Work to complete >> When you restate the data, keep every word as it is and drop the images.

Data shown >>

BEGIN

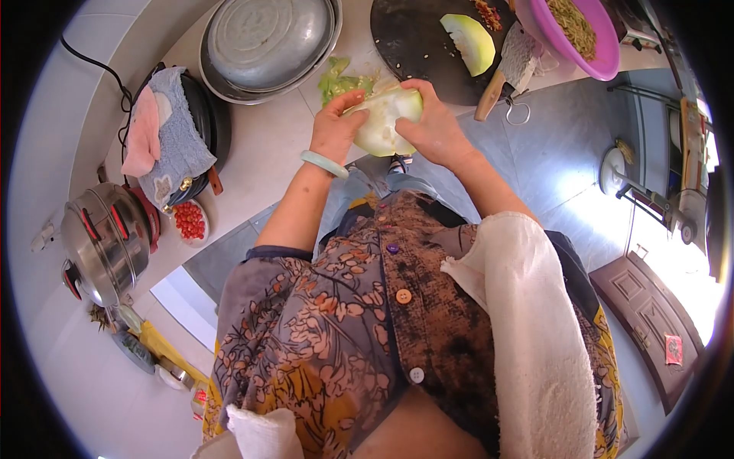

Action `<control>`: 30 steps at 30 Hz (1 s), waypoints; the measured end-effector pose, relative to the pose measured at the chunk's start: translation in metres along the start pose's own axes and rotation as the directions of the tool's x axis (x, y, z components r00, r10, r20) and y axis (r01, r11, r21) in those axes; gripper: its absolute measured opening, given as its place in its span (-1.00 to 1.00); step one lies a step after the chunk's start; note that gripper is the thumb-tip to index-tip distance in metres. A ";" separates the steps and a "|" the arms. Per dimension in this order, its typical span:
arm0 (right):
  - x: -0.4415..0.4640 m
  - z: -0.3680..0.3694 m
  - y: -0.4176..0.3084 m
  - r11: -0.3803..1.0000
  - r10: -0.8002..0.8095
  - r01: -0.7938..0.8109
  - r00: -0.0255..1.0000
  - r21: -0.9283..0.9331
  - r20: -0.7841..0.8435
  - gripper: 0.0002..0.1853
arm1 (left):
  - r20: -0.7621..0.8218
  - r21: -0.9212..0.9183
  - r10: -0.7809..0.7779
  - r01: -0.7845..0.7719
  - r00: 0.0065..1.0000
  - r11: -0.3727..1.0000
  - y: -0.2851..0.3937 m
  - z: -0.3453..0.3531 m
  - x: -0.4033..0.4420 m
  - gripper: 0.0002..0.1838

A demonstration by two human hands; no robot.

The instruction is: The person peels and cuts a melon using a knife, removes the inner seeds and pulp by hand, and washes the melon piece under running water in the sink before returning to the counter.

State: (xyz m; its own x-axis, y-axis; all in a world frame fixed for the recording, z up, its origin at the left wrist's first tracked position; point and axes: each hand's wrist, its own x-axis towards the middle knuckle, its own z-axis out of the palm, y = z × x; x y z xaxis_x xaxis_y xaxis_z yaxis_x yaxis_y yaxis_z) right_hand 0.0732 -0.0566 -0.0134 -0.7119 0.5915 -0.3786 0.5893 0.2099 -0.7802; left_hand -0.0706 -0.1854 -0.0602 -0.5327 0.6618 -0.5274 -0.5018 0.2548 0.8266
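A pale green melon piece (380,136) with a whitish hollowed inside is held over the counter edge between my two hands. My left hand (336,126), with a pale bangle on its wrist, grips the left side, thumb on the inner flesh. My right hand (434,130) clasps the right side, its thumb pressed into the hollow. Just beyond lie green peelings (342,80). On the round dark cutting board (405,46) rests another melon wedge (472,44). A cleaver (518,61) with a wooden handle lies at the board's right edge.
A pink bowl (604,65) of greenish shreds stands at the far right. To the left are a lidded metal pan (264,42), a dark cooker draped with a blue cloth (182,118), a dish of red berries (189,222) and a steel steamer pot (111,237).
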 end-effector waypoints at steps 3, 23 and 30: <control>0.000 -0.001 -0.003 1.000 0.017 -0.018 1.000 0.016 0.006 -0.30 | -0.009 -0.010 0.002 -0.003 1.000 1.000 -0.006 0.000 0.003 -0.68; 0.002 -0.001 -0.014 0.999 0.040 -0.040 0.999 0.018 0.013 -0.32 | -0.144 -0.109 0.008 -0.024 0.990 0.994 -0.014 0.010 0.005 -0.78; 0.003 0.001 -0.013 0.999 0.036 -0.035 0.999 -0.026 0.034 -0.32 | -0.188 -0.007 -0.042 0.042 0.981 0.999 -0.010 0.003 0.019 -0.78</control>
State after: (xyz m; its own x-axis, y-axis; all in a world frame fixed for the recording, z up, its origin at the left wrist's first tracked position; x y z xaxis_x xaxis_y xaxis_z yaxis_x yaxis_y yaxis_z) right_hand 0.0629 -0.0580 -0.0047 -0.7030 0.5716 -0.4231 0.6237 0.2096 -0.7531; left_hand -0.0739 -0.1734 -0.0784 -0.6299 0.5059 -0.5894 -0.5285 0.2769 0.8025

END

Task output >>
Action `<control>`: 30 steps at 30 Hz (1 s), waypoints; the measured end-effector pose, relative to the pose measured at the chunk's start: translation in metres along the start pose's own axes and rotation as the directions of the tool's x axis (x, y, z components r00, r10, r20) and y axis (r01, r11, r21) in those axes; gripper: its absolute measured opening, given as its place in its span (-1.00 to 1.00); step one lies a step after the chunk's start; note that gripper is the thumb-tip to index-tip distance in metres. A ";" separates the steps and a "|" the arms. Per dimension in this order, its typical span:
arm0 (right):
  - x: -0.4415..0.4640 m
  - z: -0.3680..0.3694 m
  - y: -0.4176..0.3084 m
  - r11: -0.3803..1.0000
  - r10: -0.8002..0.8095
  - r01: -0.7938..0.8109
  - r00: -0.0255..1.0000
  - r21: -0.9283..0.9331
  - r20: -0.7841..0.8435
  - gripper: 0.0002..0.1853
arm1 (left):
  - r20: -0.7621..0.8218
  - r21: -0.9212..0.9183
  - r10: -0.7809..0.7779
  - r01: -0.7845..0.7719
  - r00: 0.0065..1.0000
  - r11: -0.3727..1.0000
  - y: -0.2851..0.3937 m
  - z: -0.3453..0.3531 m
  - x: -0.4033..0.4420 m
  - gripper: 0.0002..0.1838

A demonstration by two human hands; no robot.

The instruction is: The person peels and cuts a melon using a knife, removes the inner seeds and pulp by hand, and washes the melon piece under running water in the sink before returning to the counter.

State: (xyz m; its own x-axis, y-axis; all in a world frame fixed for the recording, z up, its origin at the left wrist's first tracked position; point and axes: each hand's wrist, its own x-axis towards the middle knuckle, its own z-axis out of the palm, y = z × x; x y z xaxis_x xaxis_y xaxis_z yaxis_x yaxis_y yaxis_z) right_hand 0.0732 -0.0566 -0.0134 -0.7119 0.5915 -0.3786 0.5893 0.2099 -0.7802; left_hand -0.0706 -0.1854 -0.0602 -0.5327 0.6618 -0.5274 -0.5018 0.2548 0.8266
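A pale green melon piece (380,136) with a whitish hollowed inside is held over the counter edge between my two hands. My left hand (336,126), with a pale bangle on its wrist, grips the left side, thumb on the inner flesh. My right hand (434,130) clasps the right side, its thumb pressed into the hollow. Just beyond lie green peelings (342,80). On the round dark cutting board (405,46) rests another melon wedge (472,44). A cleaver (518,61) with a wooden handle lies at the board's right edge.
A pink bowl (604,65) of greenish shreds stands at the far right. To the left are a lidded metal pan (264,42), a dark cooker draped with a blue cloth (182,118), a dish of red berries (189,222) and a steel steamer pot (111,237).
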 end-effector waypoints at steps 3, 23 and 30: <control>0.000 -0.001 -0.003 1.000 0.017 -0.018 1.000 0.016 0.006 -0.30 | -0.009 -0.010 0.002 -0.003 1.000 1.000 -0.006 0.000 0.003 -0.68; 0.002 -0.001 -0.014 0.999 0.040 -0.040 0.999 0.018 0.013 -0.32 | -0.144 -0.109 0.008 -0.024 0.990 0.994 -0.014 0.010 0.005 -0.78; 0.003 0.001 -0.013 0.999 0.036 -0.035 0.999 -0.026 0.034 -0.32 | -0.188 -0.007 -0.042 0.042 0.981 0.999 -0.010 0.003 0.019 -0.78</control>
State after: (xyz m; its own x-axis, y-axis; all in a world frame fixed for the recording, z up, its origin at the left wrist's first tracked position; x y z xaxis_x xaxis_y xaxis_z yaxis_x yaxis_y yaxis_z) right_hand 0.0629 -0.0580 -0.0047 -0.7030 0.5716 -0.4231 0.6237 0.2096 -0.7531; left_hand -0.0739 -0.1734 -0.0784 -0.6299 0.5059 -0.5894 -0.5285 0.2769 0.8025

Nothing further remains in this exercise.